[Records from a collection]
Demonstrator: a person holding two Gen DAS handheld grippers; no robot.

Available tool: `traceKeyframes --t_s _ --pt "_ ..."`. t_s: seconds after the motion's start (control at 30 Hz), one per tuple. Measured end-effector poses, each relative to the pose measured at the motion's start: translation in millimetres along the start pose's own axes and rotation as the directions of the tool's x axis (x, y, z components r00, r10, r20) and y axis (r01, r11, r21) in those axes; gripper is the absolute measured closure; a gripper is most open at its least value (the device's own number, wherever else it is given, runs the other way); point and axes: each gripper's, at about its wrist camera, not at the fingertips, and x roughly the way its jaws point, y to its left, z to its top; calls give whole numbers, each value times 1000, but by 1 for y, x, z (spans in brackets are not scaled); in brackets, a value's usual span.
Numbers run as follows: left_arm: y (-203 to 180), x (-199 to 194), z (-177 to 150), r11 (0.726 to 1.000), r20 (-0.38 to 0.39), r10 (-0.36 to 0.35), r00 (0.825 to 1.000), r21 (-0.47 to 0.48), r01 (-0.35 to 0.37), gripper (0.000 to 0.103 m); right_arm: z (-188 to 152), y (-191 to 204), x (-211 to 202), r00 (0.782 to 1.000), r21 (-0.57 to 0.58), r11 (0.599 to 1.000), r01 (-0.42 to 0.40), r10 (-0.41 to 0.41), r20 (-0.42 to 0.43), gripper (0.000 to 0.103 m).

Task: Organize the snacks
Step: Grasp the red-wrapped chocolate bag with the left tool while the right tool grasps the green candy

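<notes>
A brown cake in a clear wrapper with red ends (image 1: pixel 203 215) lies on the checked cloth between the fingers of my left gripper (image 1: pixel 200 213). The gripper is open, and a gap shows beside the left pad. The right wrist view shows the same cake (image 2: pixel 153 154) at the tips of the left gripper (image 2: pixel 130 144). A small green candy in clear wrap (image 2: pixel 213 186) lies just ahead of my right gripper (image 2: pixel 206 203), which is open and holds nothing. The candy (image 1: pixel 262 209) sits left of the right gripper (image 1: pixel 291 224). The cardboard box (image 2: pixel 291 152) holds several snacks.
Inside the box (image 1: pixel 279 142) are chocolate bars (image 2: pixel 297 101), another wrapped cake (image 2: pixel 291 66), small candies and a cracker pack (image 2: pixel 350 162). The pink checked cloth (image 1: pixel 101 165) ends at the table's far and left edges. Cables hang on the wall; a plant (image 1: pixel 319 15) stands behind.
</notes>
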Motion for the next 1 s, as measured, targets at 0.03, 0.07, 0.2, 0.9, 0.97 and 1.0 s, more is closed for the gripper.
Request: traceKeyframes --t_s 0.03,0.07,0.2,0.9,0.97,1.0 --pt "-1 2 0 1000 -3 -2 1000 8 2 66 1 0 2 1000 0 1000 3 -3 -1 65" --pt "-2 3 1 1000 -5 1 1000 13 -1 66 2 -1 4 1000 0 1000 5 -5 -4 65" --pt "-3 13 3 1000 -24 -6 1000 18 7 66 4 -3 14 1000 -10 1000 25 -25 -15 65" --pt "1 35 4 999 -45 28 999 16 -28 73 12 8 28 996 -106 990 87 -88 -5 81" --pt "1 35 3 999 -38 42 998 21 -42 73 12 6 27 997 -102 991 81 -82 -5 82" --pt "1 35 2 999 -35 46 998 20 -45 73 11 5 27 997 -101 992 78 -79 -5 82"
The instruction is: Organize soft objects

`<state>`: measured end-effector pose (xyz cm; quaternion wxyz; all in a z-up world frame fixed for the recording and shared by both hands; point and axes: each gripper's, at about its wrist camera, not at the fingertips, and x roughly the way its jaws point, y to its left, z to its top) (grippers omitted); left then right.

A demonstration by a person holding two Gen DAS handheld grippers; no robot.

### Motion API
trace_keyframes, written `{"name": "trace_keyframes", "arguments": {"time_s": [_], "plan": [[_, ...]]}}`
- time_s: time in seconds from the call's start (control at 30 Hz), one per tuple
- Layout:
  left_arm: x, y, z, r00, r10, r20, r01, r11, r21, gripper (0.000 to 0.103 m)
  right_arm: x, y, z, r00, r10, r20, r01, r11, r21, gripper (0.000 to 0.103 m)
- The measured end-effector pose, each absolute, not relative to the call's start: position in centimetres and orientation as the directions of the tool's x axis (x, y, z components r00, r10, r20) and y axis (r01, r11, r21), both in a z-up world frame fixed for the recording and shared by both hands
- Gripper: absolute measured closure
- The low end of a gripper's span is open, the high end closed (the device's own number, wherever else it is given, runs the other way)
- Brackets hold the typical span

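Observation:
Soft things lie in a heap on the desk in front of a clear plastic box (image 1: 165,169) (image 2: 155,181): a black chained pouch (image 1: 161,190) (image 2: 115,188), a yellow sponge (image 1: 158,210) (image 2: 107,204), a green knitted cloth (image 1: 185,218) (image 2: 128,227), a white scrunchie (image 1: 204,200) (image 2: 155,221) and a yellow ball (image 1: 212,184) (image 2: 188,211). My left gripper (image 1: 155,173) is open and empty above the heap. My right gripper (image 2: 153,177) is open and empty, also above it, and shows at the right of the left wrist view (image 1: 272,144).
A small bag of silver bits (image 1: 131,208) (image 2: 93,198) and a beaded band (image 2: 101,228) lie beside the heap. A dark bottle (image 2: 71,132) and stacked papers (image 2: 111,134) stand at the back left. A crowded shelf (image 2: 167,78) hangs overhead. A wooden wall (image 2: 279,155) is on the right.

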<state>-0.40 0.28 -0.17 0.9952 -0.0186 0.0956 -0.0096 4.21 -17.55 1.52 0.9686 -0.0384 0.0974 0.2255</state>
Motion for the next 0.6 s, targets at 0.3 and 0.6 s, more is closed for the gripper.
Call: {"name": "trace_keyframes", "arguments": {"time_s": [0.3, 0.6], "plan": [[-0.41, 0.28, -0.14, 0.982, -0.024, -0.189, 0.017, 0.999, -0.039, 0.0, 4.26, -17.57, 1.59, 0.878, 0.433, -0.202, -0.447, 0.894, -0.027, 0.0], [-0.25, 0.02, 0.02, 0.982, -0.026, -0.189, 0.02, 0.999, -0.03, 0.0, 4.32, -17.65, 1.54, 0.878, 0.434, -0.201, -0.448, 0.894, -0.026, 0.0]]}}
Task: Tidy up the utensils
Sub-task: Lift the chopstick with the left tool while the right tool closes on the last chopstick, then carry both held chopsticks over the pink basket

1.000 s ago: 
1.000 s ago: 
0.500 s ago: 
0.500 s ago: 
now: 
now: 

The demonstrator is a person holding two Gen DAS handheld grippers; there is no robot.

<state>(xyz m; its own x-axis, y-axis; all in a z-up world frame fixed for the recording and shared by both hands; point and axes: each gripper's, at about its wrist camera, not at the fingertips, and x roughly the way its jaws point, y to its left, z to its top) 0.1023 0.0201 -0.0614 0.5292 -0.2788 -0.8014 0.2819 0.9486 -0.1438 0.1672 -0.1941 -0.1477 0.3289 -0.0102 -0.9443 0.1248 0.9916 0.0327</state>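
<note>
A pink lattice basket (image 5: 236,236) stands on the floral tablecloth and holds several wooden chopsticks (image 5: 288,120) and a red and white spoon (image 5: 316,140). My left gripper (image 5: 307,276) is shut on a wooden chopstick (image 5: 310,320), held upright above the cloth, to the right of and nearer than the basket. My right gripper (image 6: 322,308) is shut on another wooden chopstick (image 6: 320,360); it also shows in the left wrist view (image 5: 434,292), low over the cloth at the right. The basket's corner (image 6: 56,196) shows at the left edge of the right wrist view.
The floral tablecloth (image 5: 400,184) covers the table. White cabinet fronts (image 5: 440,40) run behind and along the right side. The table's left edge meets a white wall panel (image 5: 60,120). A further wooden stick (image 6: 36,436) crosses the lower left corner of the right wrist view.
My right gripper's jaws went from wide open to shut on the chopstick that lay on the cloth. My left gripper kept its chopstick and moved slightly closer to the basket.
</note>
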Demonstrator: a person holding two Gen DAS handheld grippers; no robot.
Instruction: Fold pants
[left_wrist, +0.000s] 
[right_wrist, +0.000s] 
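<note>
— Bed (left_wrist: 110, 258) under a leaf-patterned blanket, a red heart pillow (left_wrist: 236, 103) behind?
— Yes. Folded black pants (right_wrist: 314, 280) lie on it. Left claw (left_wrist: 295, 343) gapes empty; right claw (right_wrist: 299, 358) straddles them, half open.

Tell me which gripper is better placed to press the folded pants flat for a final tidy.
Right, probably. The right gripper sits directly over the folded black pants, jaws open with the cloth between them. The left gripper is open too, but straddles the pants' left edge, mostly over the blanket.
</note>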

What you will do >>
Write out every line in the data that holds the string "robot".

Exercise output >>
Demonstrator: a person holding two Gen DAS handheld grippers; no robot.
A demonstration by a person holding two Gen DAS handheld grippers; no robot.
The demonstrator is a person holding two Gen DAS handheld grippers; there is no robot.
Demonstrator: a person holding two Gen DAS handheld grippers; no robot.

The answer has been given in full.